Già da questi dati si comprende che i poteri pubblici sono diffusi sul territorio, per cui non possiamo temere un eccesso di centralizzazione; che non rappresentano un corpo di dimensioni troppo vaste, per cui non possiamo temere che sia eccessivamente pesante sulla società; che non cresce a un ritmo eccessivo, per cui non dobbiamo avere timore che diventi un nuovo Leviatano. Se ci si addentra nello stato e si considera che gli addetti delle forze armate, delle forze di polizia e delle capitanerie di porto ammontano a 477.000 unità, mentre quelli della sanità e della scuola insieme sono più del triplo, ci si rende conto che l’”État Providence” è ben più robusto dell’”État Puissance”, cioè che il volto mite e compassionevole dello stato prevale di gran lunga su quello autoritario.

 

Se si cerca, poi, di capire quanto della forza organizzativa della società sia concentrata nei poteri pubblici e quanto, invece, sia legata alla capacità della società di auto-organizzarsi, si scopre che le istituzioni non profit sono 363.499, con un numero di 870.183 dipendenti. Si tratta perlopiù di associazioni, di cui un terzo sportive, ma quasi la metà del personale che vi lavora si interessa di assistenza sociale e di protezione civile. Questo è un segno della capacità della società di camminare da sola  e persino di fare a meno dello stato.

  

Infine, ci si aspetta che i poteri pubblici siano rappresentativi della società, che ne riflettano fedelmente le grandi distinzioni, a cominciare da quella tra uomini e donne. Ora, la popolazione italiana è composta per il  48,7 per cento di uomini e per il 51,3 di donne. La femminilizzazione del potere pubblico, complessivamente, è invece superiore, è del 58,5 per cento, con una presenza femminile particolarmente alta nella sanità, anche se particolarmente bassa ai vertici (solo il 15,7 per cento, ma in aumento, e con un forte divario tra il Mezzogiorno e il Nord-Est, perché nel Mezzogiorno la presenza femminile ai vertici è solo dell’11,4 per cento, mentre nel Nord è quasi del doppio, il 19,4 per cento).

  

La ricerca di una "obiettività quantitativa"
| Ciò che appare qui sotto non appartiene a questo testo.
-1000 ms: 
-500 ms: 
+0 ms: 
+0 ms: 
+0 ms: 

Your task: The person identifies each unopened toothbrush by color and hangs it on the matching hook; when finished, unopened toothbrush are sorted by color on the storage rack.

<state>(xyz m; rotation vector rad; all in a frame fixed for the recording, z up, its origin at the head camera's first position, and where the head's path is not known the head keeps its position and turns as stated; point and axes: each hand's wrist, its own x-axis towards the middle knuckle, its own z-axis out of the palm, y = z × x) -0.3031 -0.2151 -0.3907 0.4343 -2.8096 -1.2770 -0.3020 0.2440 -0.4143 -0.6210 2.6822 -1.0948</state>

Ci possiamo accontentare di questi dati o non dovremmo chiedere all’Istituto nazionale di statistica altri dati? L’appetito vien mangiando, e dall’Istat vorremo molto altro: da dove vengono i dipendenti pubblici? C’è ancora una forte meridionalizzazione dei poteri pubblici? Quali studi hanno fatto gli addetti alle macchine pubbliche e quale cultura portano quindi all’interno di esse? Perché c’è la forte carenza di competenze digitali segnalata dall’Istat? Da che cosa dipende la debole capacità amministrativa indicata dal basso tasso di realizzazione dei programmi di investimento? Qual è la causa dei tempi lenti dell’azione amministrativa?

 

In conclusione, l’Istat fa un lavoro prezioso ma ci dovrebbe spiegare anche come cambiano i  poteri pubblici; quanto essi siano capaci di interpretare la domanda sociale che, direttamente o attraverso il corpo politico, a essi si rivolge; come essi cambiano nel tempo. Un acuto studioso americano di storia, Theodore M. Porter, in un libro di quasi trent’anni fa intitolato “Trust in Numbers. The Pursuit of Objetivity in Science and Public Life”, edito da Princeton University Press nel 1995, ha osservato che l’esercizio del potere discrezionale di assumere decisioni è stato tradizionalmente prerogativa delle élites. Queste hanno perduto una parte del credito che avevano e la  statistica e i suoi usi sono diventati manifestazione di una diffidenza verso le élites. Di qui la ricerca di una “obiettività quantitativa”. La ricerca di Porter e le sue riflessioni ci riportano alla radice della stessa parola statistica, che è in “stato” e ci ricordano che la statistica fa parte della democrazia.